Tuesday, October 18, 2011

"Poulet Vallée d'Auge" or Chicken legs with Calvados

Wil and I have been eating a lot of red meat in the past and with the end of my vegan week experiment I decided to bring more "healthy" variation in our culinary life's. Steak, roast beef and filet is great. 
But I'm slowly running out of ideas how to wrap them in a blogpost. That also counts for our mushroom picking madness. Therefore I looked through some cook books and food magazines 
and found this wonderful recipe in "Lust auf Genuss"
a German magazine I've been posting a few recipes from already.
I also haven't cooked with Calvados before and you actually SET IT ON FIRE...
...sorry: you flambee it.
It turned out super-delicious and was something completely different from what I normally cook.


You'll need:
for 4 servings

2 shallots
5 sourish apples
5 Tbsp butter
4 chicken legs
salt, pepper
approx. 5cl (1.7oz)  Calvados
100ml (3.4oz) chicken stock
200ml (6.8oz) cidre
1 bouquet garni (2sprigs of thyme and parsley, such as 1 bay leave tied together)
1tsp sugar
200ml (6.8oz) cream


Directions:

Peel the shallots and quarter them. 
Divide one apple into eighth pieces and remove the core.      
Melt 3 Tbsp of butter in a casserole or deep pan.

Rinse the chicken legs, dry them and season them with pepper and salt. 
Sauté the legs in the butter from both sides until golden brown, then take them out and set aside.

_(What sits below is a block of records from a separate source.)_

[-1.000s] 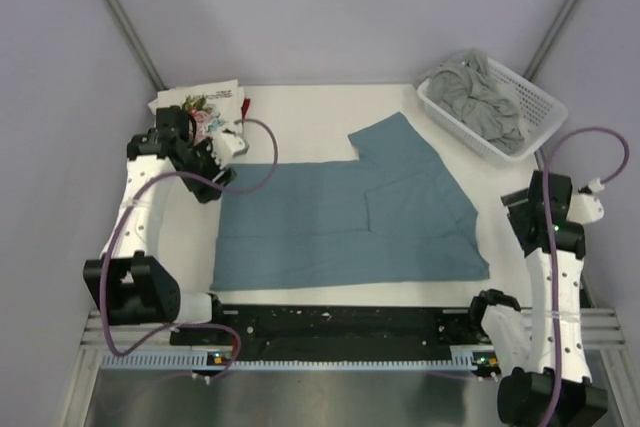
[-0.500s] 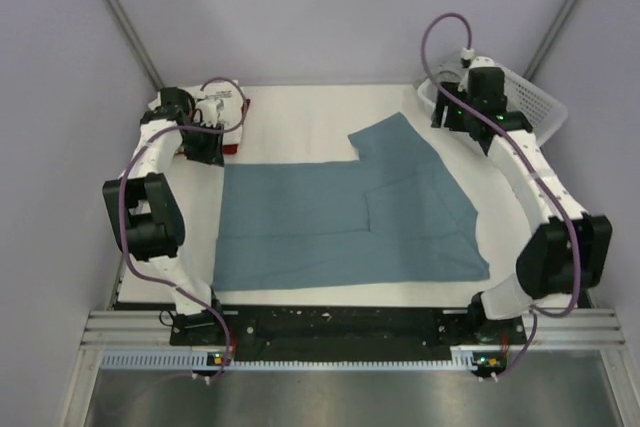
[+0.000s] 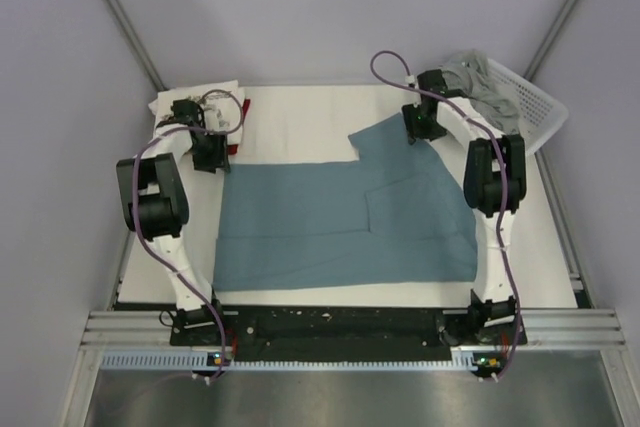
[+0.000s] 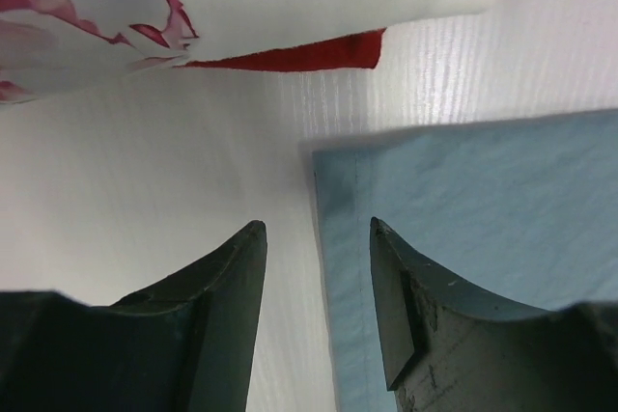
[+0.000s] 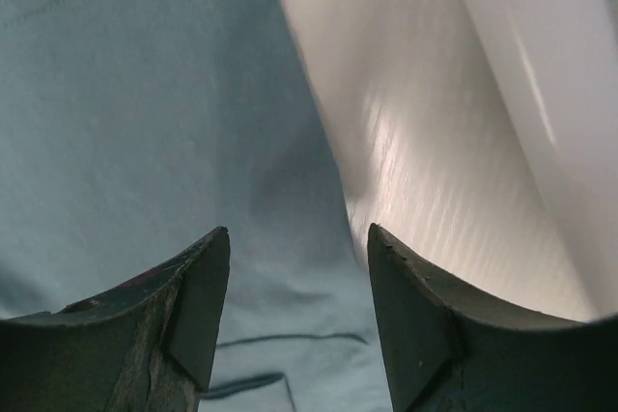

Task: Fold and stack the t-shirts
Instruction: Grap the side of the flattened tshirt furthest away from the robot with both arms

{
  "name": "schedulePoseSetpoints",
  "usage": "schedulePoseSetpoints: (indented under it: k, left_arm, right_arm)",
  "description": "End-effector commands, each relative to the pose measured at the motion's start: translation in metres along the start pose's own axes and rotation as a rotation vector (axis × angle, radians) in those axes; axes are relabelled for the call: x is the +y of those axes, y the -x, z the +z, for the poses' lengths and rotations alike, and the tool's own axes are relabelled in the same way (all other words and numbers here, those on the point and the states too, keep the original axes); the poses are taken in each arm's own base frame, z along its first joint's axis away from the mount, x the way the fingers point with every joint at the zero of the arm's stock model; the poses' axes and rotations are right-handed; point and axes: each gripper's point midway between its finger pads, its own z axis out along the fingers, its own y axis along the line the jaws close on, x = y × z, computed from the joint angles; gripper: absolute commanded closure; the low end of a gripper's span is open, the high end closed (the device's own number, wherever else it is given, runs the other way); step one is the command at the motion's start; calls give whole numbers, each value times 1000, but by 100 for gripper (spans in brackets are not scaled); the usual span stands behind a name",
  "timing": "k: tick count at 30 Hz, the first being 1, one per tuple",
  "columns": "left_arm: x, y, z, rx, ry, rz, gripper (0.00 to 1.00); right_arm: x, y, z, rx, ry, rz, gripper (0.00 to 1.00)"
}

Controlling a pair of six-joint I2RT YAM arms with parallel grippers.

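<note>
Reaching farther than before | left gripper (image 4: 315,229), right gripper (image 5: 295,233) at teal t-shirt (image 3: 340,217)

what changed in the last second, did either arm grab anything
The left gripper shifted slightly to the far-left corner of the teal shirt; the right gripper swung from the right edge, past the basket, to its far-right corner. Both are open, gripping nothing. The shirt, the folded stack and the grey shirt stayed put.

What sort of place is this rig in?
Probably a lab robot cell, not a home: plain lilac panel walls, white tabletop with a dusty teal-blue t-shirt spread flat, white plastic lattice basket.
</note>
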Motion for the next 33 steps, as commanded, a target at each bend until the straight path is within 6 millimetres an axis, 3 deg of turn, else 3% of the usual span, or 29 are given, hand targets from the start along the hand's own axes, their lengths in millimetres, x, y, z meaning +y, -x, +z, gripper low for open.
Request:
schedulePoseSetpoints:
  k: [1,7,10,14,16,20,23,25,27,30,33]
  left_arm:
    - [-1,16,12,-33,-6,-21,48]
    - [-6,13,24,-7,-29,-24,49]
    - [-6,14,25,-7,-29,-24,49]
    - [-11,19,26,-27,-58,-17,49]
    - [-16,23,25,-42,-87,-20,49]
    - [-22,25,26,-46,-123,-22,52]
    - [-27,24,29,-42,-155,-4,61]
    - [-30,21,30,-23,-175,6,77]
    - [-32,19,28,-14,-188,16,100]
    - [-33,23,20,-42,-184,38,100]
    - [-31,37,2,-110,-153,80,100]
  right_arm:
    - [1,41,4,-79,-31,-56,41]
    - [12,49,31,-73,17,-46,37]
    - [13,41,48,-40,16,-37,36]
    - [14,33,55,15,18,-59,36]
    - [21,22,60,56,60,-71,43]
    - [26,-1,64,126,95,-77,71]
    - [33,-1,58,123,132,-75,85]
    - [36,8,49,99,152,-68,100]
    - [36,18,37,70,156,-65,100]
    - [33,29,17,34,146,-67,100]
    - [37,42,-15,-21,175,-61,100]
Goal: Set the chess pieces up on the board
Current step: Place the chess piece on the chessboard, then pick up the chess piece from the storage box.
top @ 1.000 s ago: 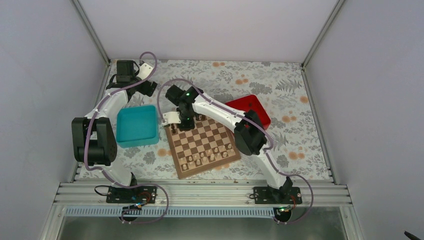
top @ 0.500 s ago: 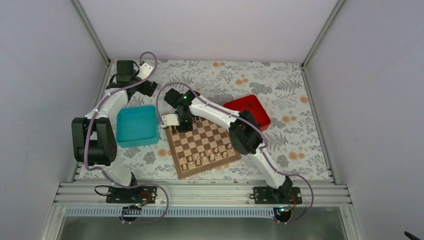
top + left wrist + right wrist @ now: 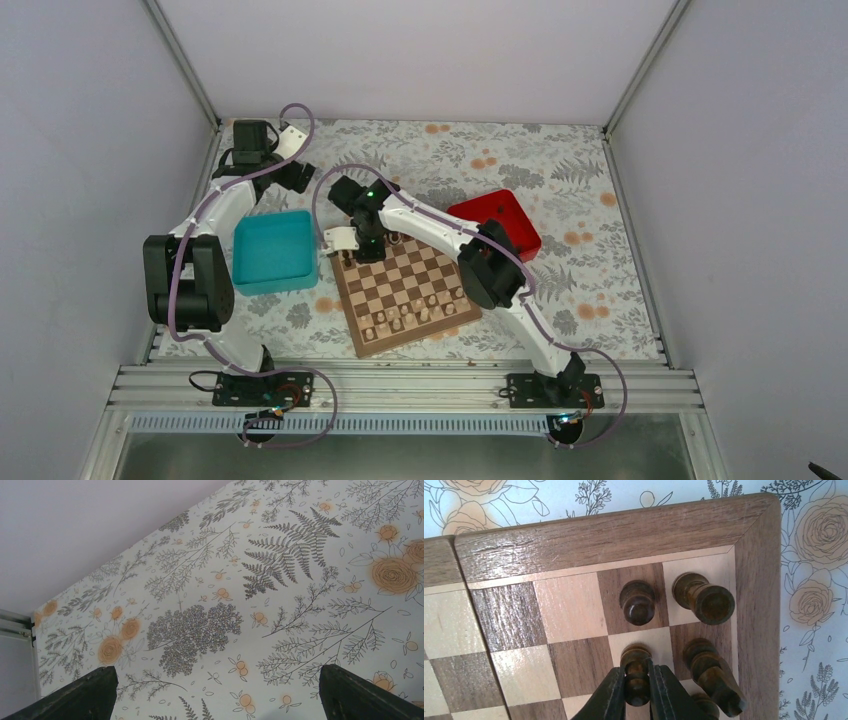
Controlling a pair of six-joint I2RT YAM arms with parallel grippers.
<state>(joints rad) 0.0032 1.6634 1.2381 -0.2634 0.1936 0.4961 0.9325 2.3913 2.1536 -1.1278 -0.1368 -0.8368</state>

Sauté the shallots and apple in the dripping, place the chicken legs on top of them and pour the Calvados over it. By using a long match or one of these longer lighters, carefully lid the Calvados on fire. While you flambé, slightly shake the casserole so that the all the calvados catches fire. 


As soon as the alcohol has dissolved and the fire has extinguished and deglaze with chicken stock and 100ml/3.4oz of cidre. Add bouquet garni, cover the casserole up and let stew for about 30 minutes. In the meantime cut the other apples in each 8 pieces and remove the cores. In a pan melt the 2 leftover Tbsp butter and sauté the apple slices in it, pour the sugar on top and lightly caramelize. Deglaze with the  other half of the cidre (100ml/3.4oz). Add the apples to chicken legs in the casserole.

Mix in the cream and bring to the boil shortly. 
Season to taste with pepper and salt and serve with bread and a glass of white wine.

This guy obviously knows how to use his legs, still...

PS: 

Next time I'll do this recipe again, I will add less cream. I had so much sauce and it was a little to creamy for me, which I think is unnecessary. Just add the cream step by step and decide yourself how much you want.

I will also remove the chicken legs before I add the cream and apples next time. They were just in the way when I wanted to mix everything together. And it looks nicer, too, when the legs aren't all covered in cream sauce...

The only downside to this recipe is that the skin of the legs isn't very crisp. If you have a broiler you probably could broil the legs on maximum heat for 5 minutes after cooking, before serving them with the sauce.

And, of course, you can replace the calvados and cidre with apple juice and not flambé the whole thing. But it certainly doesn't taste as good as with booze and it is far less fun.